Source data:

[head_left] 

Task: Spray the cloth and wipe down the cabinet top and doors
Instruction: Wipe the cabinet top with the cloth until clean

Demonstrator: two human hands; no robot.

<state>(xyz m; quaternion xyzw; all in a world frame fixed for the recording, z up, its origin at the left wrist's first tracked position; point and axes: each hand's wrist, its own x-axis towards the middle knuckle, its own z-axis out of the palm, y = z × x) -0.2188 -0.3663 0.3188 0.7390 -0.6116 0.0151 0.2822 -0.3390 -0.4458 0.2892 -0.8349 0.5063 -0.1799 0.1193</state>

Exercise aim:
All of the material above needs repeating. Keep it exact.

Finished exercise:
[head_left] 

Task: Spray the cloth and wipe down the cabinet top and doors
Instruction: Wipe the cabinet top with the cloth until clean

Demonstrator: two human hands; no robot.

<state>(xyz m; quaternion xyzw; all in a world frame fixed for the recording, z up, its origin at the left wrist's first tracked position; point and axes: each hand's wrist, its own x-axis towards the middle knuckle, its own z-axis out of the palm, y = z × x) -0.2188 -0.3663 0.3188 0.7390 -0.6116 0.0151 0.2822 -0.3390 -0.4458 0.2892 -0.8349 0.5063 -0.1799 0.1193</state>

For this exercise, nothing more remains to be given.